Each project has its own management whose role also includes coordination with client on scope of work adjustments, time frames, work coordination and so on. In spite of the well structured project teams, available budgets and good customer relations, most projects failed to meet time tables and budgets, negatively affecting profitability.
Over the years, the client hired several project management consultancies to help improve the situation yet, the problems persisted. At a certain point I was asked to step in and hopefully resolve the problem.
Solution
My work started with studying the company, its structure, decision makers, processes and so on. I then moved on to study the most problematic project under execution. This project was a high profile, first-off for the client thus its importance was not only on the business side but also as a reference.
I spent most of time interviewing managers and executives and comparing their 'stories' to the original structure and process related to me by top management. The information mostly coincided. One point was clear though, that all project management teams were hired at the last minute, clearly hiring whoever is available and not the best of kind.

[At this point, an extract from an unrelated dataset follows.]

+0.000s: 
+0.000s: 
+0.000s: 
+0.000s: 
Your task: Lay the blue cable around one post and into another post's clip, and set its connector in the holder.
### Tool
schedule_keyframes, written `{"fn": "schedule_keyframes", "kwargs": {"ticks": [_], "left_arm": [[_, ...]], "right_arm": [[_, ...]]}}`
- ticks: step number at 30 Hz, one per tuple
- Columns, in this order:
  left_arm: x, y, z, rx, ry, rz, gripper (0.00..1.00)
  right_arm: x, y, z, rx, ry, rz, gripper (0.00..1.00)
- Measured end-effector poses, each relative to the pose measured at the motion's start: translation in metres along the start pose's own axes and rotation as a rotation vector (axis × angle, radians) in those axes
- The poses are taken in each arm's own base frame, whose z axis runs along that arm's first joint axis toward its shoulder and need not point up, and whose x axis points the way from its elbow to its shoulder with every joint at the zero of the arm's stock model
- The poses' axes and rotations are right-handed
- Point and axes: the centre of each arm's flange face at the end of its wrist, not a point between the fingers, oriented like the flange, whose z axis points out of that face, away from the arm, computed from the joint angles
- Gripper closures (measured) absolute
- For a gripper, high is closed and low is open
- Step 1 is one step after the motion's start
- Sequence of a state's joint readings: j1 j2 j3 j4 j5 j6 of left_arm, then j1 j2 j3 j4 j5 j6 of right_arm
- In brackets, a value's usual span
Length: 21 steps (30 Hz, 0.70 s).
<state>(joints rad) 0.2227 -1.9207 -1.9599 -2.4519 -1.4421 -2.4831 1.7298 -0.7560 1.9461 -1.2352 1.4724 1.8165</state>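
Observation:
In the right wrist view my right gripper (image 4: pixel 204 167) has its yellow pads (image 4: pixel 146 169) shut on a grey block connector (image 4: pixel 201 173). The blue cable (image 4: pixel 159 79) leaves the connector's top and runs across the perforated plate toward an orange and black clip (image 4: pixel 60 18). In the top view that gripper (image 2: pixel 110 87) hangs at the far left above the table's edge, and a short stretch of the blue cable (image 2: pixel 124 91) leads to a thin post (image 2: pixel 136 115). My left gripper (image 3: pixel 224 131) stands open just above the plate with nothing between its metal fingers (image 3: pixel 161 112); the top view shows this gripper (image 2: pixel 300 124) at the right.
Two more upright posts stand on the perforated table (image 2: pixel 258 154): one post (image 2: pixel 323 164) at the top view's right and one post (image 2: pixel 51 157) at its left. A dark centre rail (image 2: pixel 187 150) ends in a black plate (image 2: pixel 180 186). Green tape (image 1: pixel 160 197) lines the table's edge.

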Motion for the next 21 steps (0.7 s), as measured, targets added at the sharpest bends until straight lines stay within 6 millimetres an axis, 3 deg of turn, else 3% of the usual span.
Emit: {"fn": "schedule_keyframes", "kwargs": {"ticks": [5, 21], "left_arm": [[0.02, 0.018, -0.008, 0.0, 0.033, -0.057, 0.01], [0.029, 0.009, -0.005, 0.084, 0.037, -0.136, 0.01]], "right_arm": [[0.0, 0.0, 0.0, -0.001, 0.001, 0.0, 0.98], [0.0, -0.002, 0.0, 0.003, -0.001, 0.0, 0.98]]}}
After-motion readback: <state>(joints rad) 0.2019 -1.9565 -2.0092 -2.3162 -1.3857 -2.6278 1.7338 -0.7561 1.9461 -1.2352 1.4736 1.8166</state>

Next question was why are project management teams hired at the last minute. This led me back to pre-project bidding and organizational activities. It is here that the seeds of failure were sown.
Result
Two key findings came to light, both - extremely simple to solve.
The first point was the bidding stage, administered by the Bid Manager who relies on technical, professional and budgetary inputs from managers who are also involved in project execution. The managers, being under pressure, never took bids seriously and would provide off hand, inaccurate and incomplete answers. Once contracts were awarded, the gaps surfaced resulting troublesome projects before they began.
In addition, the newly (and lately) appointed project management team felt no ownership on the errors and the blaming game started, wasting energies internally rather than on solutions.
Therefore the solution was to hire the best available project managers during the bidding stage who will undertake a project once awarded. The project managers bring an integrative professional background, verifying bid quality. In addition, managers were instructed to give bidding a high priority and ensure their contributions to the bids are top class.
The process is estimated to increase company profitability by 20-30% and support additional growth. The solution required no restructuring, no personnel changes no tedious reports and slowdowns. Just a simple change of focus.